Question: Paired End Vs Single End Detection
3
gravatar for Lee Katz
7.2 years ago by
Lee Katz2.9k
Atlanta, GA
Lee Katz2.9k wrote:

Hi, I am wondering if anyone has a subroutine or function (hopefully in Perl or pseudocode) to detect whether a fastq file is a shuffled paired-end or not. I think I've seen a few different syntaxes on headers and so I feel like it requires a little more knowledge on their formats than what I have right now.

Yes, I am still looking into it, but I am wondering if this has already been done, to save me time...

perl illumina paired-end read • 4.0k views
ADD COMMENTlink modified 4.6 years ago by Brian Bushnell16k • written 7.2 years ago by Lee Katz2.9k

Do you mean that you don't have information about the reads in their header?

ADD REPLYlink written 7.2 years ago by Arun2.3k

I have those deflines, sure, but I am wondering if anyone has already coded all the logic. Looking at the wikipedia page, if it is casava 1.7 then pairs are indicated by \1 or \2 and if it is 1.8 then it is indicated by :1 or :2, etc. There seems to be a few fine points in deciding if it is paired end, and I am wondering if all of these fine points are already coded.

ADD REPLYlink written 7.2 years ago by Lee Katz2.9k
1

Edit: I get it now as to what you want. To my knowledge, there are two possibilities, both of which you have already mentioned. The older #0/1 format and the new [12]:[NY]:barcode format. A lazy way to check for which format it is would be to read in the first line and check for the existence of a space in the line.
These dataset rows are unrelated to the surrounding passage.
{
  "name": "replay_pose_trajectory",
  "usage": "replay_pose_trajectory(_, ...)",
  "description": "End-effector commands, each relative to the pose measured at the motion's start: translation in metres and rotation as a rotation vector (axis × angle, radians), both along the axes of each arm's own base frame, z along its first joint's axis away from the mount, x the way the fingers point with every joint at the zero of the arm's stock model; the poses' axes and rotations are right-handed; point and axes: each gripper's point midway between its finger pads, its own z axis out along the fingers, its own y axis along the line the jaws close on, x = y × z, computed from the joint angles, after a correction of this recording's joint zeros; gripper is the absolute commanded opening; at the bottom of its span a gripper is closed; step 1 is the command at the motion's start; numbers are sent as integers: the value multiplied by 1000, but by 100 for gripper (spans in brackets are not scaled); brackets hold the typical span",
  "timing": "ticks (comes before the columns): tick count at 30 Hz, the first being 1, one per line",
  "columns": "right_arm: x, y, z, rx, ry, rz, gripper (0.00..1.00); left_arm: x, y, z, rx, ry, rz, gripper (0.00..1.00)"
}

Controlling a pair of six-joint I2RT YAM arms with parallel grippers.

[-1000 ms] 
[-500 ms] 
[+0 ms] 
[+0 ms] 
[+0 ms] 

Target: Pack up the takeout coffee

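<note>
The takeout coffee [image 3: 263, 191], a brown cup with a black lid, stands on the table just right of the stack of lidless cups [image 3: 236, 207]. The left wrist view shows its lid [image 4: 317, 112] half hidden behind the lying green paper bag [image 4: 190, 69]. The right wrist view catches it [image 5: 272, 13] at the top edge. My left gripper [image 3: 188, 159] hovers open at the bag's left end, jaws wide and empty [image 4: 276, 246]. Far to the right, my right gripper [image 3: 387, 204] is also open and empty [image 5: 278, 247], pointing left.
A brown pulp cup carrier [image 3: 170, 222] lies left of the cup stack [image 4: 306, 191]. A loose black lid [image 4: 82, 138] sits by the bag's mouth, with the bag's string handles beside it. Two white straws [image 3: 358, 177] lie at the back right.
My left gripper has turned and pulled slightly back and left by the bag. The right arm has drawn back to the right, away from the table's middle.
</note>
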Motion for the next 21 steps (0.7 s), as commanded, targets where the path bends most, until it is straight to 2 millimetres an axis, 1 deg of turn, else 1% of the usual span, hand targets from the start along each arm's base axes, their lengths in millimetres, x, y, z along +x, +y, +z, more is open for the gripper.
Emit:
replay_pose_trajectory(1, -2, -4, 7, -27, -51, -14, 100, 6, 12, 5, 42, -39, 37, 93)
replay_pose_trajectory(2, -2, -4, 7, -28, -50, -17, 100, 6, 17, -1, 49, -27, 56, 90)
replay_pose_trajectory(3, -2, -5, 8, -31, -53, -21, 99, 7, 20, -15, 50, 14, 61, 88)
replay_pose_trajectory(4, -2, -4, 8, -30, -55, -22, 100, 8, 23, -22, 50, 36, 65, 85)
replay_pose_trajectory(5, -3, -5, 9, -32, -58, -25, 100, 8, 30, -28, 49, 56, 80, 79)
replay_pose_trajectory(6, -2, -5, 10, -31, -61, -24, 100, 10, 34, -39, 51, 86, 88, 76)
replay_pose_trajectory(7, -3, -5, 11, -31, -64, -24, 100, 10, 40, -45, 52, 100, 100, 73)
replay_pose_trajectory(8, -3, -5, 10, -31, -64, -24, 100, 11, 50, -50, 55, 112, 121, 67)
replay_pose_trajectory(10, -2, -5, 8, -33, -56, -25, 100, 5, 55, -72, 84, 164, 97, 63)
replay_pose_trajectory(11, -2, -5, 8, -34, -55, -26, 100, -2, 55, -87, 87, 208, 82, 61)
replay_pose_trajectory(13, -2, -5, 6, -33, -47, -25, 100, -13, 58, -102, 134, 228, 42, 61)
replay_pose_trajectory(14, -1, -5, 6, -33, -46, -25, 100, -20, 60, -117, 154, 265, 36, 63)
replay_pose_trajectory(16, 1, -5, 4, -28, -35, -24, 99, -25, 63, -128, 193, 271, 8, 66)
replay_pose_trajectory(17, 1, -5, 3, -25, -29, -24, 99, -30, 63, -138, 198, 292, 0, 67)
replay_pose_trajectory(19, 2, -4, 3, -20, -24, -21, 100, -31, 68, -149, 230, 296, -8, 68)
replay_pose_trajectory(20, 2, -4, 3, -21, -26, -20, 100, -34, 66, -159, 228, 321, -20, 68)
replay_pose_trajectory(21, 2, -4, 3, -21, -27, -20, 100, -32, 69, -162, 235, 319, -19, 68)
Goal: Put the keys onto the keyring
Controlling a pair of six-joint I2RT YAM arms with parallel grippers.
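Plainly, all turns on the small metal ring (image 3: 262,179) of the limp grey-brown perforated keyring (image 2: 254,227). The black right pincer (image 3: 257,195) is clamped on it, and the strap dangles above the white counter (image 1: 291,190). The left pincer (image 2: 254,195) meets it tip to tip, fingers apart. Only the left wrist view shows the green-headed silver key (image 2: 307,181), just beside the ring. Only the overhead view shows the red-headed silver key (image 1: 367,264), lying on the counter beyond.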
The older format shouldn't have one.

Old answer: I don't know what you mean by "all of these fine points are already coded"? But if it is this you want to check then you can just use awk as follows (for CASAVA 1.8):

awk '(NR+3)%4 == 0 && $0 ~ /1:[NY].*/ {print}' myfile.fq # prints all reads first in your paired fastq file
awk '(NR+3)%4 == 0 && $0 ~ /2:[NY].*/ {print}' myfile.fq # prints all reads second in your paired fastq file

If you don't have 2, then the reads are much likely SE. You can pipe | wc -l to count the number of lines after the awk command to ensure that you have equal reads for both pairs. Is this what you're asking? If not, sorry!

ADD REPLYlink modified 7.2 years ago • written 7.2 years ago by Arun2.3k

That's a pretty nifty awk script! But I am indeed looking for something more in-depth. Something that says, ok, the first read and second read in the file are from the same machine, etc but just differ by the member number (1 or 2)

ADD REPLYlink written 7.2 years ago by Lee Katz2.9k

Does your fastq file contain reads from more than 1 type of sequencer? (i.e., casava 1.8 and casava < 1.8)?

ADD REPLYlink written 7.2 years ago by Arun2.3k

I have fastq files from each of these sequencers.

ADD REPLYlink written 7.2 years ago by Lee Katz2.9k

usually, one tends to sequence each pair in different steps, so the usual output would be a pair of fastq files, one file per tag. if at certain point these 2 are merged I would expect to see in the headers codes like F3 and F5 for instance, although I haven't come across any paired-end single fastq file to certify this.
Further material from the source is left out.